Мне нравилось то, что Авиценна, говоривший о высшей ценности своего времени, явно не спешил побыстрее закончить нашу беседу. Вероятно, он почувствовал во мне необычного собеседника.
– Меня искренне удивляет то, сколько ненависти я встречаю на своем пути. Муллы призывают убить меня за вскрытия человеческих тел, что запрещено исламом. Другие лекари – хотя я ни с кем не соперничаю и готов обучить любого – обвиняют меня в колдовстве. Поразительно, но даже спасенные пациенты сторонятся меня: они считают, что мои умения – дар сатаны. Лишь преданные ученики всегда на моей стороне. Если бы не они, я, вероятно, уже давно был бы в мире ином. Скажи мне, чужеземец, неужели спасать жизни и облегчать страдания – это грех?

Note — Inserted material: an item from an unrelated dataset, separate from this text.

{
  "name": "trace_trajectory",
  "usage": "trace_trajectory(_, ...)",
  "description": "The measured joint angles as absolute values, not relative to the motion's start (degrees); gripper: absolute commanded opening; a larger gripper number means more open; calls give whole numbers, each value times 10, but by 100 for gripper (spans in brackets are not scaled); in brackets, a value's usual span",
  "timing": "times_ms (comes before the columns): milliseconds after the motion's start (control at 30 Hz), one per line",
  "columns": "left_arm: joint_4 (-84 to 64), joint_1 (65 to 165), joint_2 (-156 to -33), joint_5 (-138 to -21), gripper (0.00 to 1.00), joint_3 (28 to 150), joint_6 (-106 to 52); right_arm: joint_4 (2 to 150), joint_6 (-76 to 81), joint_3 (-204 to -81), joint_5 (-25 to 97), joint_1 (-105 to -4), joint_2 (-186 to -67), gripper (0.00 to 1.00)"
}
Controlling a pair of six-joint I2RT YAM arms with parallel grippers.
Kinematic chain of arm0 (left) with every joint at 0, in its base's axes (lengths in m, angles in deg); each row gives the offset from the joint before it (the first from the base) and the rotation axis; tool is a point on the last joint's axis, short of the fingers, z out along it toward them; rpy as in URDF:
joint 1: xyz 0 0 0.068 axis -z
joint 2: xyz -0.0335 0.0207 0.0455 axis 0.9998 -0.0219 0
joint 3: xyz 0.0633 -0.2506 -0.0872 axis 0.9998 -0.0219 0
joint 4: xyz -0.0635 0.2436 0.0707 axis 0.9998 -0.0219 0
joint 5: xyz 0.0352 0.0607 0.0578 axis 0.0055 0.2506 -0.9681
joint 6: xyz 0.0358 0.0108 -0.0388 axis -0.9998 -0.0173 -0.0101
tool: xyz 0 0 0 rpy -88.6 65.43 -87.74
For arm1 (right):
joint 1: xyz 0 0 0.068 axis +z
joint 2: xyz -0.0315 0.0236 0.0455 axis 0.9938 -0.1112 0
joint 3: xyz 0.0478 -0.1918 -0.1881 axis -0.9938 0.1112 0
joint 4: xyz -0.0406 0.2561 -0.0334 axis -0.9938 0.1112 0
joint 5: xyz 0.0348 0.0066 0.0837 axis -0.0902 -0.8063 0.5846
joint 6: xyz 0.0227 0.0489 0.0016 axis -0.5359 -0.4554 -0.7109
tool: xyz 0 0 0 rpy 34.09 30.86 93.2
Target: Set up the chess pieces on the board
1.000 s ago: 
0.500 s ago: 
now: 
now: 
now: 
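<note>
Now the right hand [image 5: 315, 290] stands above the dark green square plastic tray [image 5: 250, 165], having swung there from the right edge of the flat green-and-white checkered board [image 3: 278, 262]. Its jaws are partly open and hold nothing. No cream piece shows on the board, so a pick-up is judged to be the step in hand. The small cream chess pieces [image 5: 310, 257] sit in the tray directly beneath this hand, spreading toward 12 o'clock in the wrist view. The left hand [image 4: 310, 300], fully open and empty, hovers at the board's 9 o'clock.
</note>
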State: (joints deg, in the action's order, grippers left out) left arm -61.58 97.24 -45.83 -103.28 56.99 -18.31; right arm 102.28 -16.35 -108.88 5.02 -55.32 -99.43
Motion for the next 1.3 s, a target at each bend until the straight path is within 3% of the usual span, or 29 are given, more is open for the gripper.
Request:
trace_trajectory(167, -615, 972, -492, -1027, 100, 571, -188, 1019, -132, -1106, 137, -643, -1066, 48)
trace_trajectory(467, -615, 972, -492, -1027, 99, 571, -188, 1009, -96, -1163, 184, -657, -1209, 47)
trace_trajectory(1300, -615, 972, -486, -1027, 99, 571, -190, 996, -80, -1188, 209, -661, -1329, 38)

– Я убежден, это самое благородное, что человек только может делать. Просто люди пока не вполне это понимают. Быть может, им кажется, что своим высоким искусством вы бросаете вызов Аллаху? Ведь только он повелевает жизнями. А вы их вылечиваете, не получив на то его согласия.
– Аллах всемогущ и Мухаммед – посланник его. Ни минуты своей жизни я не сомневался в том, что Бог существует и что Ему следует поклоняться. Каждая из двух сотен моих книг начинается эпиграфом, в котором я приношу хвалу Создателю и его великому Пророку.
– Почему тогда муллы городов так плохо к вам относятся, чуть ли проклинают? Только ли за вскрытия?
– Они утверждают, что да, но дело, конечно, в другом. В том, о чем известно не всем, а только посвященным. Это касается моей философии. Столь тонкие вопросы я не выношу на публику. Но упоминаю их в книгах, а также обсуждаю с самыми способными учениками и другими философами.
– Но причем здесь религия?
– Несмотря на мою горячую, искреннюю веру в Аллаха, некоторые из основ ислама я считаю неточными или сомнительными. И я, хоть и крайне осторожно, избегая прямого противоречия, понятным лишь самым ученым философам языком, пишу и говорю об этом.
– Я христианин, и я клянусь, что никого до моего отъезда не посвящу в детали нашей беседы.
– Я не боюсь того, что кто-то об этом узнает, опасаюсь лишь сплетен и недопонимания. Я не верю во всесилие и всезнание Аллаха. Полагаю, что если бы Он манипулировал людьми, как куклами, и знал наперед, чем все закончится, то в жизни во Вселенной не было никакого смысла. Я сам, а не Аллах, решаю, следует ли мне поднять руку или опустить. Он лишь видит и оценивает мой поступок.
– С этим я не могу не согласиться. В христианстве Бог дает человеку свободу воли.